Work required: Repeat the lines below exactly as written, please, from the line with "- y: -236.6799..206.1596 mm" to the line with "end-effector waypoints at", both lines included, and no others.

Data supplied:

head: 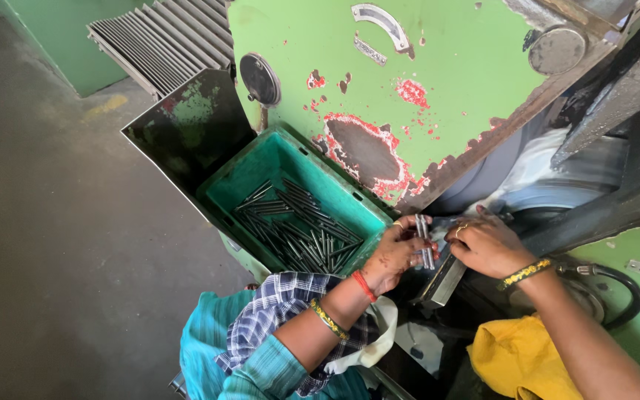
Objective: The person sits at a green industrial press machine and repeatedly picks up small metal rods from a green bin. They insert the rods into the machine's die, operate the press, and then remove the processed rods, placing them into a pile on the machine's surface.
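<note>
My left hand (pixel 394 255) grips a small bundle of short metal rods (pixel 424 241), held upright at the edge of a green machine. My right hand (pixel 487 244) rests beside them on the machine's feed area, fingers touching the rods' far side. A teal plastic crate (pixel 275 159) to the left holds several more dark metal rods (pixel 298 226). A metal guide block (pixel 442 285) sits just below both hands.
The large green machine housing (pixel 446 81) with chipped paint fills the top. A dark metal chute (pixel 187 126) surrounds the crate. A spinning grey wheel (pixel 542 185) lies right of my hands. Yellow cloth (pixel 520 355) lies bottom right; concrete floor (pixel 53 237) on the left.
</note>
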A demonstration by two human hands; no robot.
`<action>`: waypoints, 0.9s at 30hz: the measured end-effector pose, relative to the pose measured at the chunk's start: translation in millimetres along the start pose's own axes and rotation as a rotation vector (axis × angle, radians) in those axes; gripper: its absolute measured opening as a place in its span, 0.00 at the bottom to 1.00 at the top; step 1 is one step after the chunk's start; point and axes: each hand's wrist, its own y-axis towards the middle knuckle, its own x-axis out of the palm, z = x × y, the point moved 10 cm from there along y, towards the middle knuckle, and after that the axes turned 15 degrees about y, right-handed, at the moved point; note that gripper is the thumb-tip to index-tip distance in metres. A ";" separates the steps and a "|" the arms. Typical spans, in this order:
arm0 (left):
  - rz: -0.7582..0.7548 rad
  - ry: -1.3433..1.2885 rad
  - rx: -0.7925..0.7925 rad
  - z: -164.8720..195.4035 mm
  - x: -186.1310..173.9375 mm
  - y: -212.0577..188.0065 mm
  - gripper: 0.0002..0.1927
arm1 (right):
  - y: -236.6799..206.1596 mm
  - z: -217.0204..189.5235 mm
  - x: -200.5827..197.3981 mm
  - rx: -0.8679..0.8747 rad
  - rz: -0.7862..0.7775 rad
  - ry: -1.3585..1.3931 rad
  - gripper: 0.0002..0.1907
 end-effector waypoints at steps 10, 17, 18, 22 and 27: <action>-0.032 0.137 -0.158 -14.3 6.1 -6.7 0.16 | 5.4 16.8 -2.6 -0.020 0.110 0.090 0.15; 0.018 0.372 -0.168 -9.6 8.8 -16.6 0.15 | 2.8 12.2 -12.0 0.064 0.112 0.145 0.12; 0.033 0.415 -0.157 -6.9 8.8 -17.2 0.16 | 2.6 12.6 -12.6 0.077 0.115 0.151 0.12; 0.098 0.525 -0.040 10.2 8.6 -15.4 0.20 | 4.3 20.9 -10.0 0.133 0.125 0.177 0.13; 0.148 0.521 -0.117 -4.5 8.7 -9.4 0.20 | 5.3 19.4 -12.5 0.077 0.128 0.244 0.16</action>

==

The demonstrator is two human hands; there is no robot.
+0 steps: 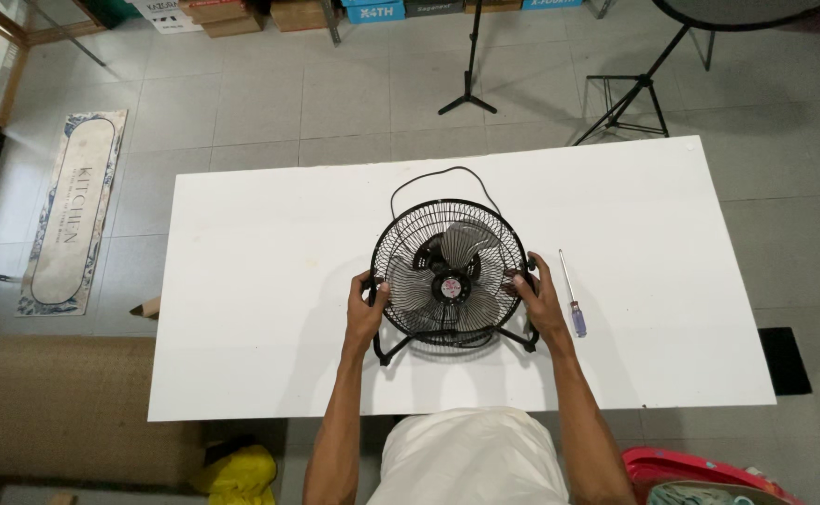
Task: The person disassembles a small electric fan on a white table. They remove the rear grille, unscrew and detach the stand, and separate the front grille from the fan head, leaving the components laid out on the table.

Problem solution:
  - y: -236.6799..206.1596 mm
  - z: -217.0204..189.5235 mm
  - x: -200.5827..197.3981 mm
  - rx: -0.8679..0.8747 rad
  - rz: -0.7862..0.7775 rad
  - ry: -1.3585..1.3931 rad
  - gripper: 0.0002..0.1907
 end-effector waypoints at steps 10, 17, 18, 22 and 27: <action>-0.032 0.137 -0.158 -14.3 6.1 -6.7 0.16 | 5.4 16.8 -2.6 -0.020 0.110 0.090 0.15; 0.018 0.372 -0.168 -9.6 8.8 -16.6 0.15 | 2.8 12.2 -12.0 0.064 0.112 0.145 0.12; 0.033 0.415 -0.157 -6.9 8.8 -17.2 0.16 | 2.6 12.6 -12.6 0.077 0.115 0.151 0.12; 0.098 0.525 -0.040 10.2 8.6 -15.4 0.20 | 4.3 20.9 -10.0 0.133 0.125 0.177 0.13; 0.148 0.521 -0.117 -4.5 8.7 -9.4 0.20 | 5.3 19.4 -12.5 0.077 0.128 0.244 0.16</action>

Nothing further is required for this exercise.